▸ **Exercise aim**: Your task is to transcribe the entries exactly.

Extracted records

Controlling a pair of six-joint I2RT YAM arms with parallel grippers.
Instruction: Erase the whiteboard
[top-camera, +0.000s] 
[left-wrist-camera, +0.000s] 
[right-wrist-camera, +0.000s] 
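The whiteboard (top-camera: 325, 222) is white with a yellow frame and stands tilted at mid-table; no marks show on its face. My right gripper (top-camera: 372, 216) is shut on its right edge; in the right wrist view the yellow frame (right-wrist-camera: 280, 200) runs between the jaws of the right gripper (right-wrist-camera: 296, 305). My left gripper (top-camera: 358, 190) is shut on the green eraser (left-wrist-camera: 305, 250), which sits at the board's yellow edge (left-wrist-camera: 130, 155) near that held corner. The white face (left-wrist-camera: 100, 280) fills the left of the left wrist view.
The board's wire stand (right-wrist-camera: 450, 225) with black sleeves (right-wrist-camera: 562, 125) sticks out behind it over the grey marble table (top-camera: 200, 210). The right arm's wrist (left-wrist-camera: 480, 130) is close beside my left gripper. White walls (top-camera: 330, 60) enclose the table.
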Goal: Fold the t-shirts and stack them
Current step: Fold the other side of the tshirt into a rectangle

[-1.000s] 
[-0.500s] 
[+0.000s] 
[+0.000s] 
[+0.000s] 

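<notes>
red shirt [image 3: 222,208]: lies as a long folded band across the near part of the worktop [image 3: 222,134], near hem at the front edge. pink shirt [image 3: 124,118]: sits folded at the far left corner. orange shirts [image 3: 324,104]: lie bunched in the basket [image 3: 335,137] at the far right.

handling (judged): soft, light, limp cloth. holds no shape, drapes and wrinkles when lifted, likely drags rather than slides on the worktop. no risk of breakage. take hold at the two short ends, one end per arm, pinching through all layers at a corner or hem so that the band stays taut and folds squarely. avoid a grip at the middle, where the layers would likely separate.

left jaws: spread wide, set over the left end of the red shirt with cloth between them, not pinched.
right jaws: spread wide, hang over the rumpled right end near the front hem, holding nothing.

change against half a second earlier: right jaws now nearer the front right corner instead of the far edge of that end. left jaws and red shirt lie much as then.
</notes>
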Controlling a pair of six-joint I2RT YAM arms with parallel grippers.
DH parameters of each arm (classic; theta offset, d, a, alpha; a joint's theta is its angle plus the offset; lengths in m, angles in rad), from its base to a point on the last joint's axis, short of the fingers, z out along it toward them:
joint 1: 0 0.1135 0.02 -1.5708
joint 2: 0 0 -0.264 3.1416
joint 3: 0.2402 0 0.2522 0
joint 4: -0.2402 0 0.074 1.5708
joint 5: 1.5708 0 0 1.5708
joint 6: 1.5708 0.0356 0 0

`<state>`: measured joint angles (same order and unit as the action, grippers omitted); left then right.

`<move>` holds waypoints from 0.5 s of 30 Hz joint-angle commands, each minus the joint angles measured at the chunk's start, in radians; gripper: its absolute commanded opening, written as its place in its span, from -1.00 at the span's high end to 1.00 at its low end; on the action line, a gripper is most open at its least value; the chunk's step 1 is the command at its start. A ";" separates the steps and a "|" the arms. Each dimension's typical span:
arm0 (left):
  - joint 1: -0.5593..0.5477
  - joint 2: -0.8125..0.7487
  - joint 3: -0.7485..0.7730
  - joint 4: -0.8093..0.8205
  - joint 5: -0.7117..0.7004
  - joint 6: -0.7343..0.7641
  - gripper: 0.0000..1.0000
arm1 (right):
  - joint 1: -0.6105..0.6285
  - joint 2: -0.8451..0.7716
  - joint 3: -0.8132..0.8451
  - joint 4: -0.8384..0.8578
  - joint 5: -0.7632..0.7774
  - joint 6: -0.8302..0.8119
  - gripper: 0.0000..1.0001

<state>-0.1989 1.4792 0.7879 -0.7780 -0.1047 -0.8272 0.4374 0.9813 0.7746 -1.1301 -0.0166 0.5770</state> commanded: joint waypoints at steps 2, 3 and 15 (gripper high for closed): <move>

▸ **Task solution**:
Controlling a pair of six-joint I2RT YAM arms with parallel grippers.
Instruction: Erase the whiteboard
[top-camera, +0.000s] 
[left-wrist-camera, +0.000s] 
[right-wrist-camera, +0.000s] 
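The whiteboard (top-camera: 325, 222) is white with a yellow frame and stands tilted at mid-table; no marks show on its face. My right gripper (top-camera: 372, 216) is shut on its right edge; in the right wrist view the yellow frame (right-wrist-camera: 280, 200) runs between the jaws of the right gripper (right-wrist-camera: 296, 305). My left gripper (top-camera: 358, 190) is shut on the green eraser (left-wrist-camera: 305, 250), which sits at the board's yellow edge (left-wrist-camera: 130, 155) near that held corner. The white face (left-wrist-camera: 100, 280) fills the left of the left wrist view.
The board's wire stand (right-wrist-camera: 450, 225) with black sleeves (right-wrist-camera: 562, 125) sticks out behind it over the grey marble table (top-camera: 200, 210). The right arm's wrist (left-wrist-camera: 480, 130) is close beside my left gripper. White walls (top-camera: 330, 60) enclose the table.
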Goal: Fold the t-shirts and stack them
Current step: Fold the other side of the tshirt into a rectangle

[-1.000s] 
[-0.500s] 
[+0.000s] 
[+0.000s] 
[+0.000s] 

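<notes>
red shirt [image 3: 222,208]: lies as a long folded band across the near part of the worktop [image 3: 222,134], near hem at the front edge. pink shirt [image 3: 124,118]: sits folded at the far left corner. orange shirts [image 3: 324,104]: lie bunched in the basket [image 3: 335,137] at the far right.

handling (judged): soft, light, limp cloth. holds no shape, drapes and wrinkles when lifted, likely drags rather than slides on the worktop. no risk of breakage. take hold at the two short ends, one end per arm, pinching through all layers at a corner or hem so that the band stays taut and folds squarely. avoid a grip at the middle, where the layers would likely separate.

left jaws: spread wide, set over the left end of the red shirt with cloth between them, not pinched.
right jaws: spread wide, hang over the rumpled right end near the front hem, holding nothing.

change against half a second earlier: right jaws now nearer the front right corner instead of the far edge of that end. left jaws and red shirt lie much as then.
</notes>
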Controlling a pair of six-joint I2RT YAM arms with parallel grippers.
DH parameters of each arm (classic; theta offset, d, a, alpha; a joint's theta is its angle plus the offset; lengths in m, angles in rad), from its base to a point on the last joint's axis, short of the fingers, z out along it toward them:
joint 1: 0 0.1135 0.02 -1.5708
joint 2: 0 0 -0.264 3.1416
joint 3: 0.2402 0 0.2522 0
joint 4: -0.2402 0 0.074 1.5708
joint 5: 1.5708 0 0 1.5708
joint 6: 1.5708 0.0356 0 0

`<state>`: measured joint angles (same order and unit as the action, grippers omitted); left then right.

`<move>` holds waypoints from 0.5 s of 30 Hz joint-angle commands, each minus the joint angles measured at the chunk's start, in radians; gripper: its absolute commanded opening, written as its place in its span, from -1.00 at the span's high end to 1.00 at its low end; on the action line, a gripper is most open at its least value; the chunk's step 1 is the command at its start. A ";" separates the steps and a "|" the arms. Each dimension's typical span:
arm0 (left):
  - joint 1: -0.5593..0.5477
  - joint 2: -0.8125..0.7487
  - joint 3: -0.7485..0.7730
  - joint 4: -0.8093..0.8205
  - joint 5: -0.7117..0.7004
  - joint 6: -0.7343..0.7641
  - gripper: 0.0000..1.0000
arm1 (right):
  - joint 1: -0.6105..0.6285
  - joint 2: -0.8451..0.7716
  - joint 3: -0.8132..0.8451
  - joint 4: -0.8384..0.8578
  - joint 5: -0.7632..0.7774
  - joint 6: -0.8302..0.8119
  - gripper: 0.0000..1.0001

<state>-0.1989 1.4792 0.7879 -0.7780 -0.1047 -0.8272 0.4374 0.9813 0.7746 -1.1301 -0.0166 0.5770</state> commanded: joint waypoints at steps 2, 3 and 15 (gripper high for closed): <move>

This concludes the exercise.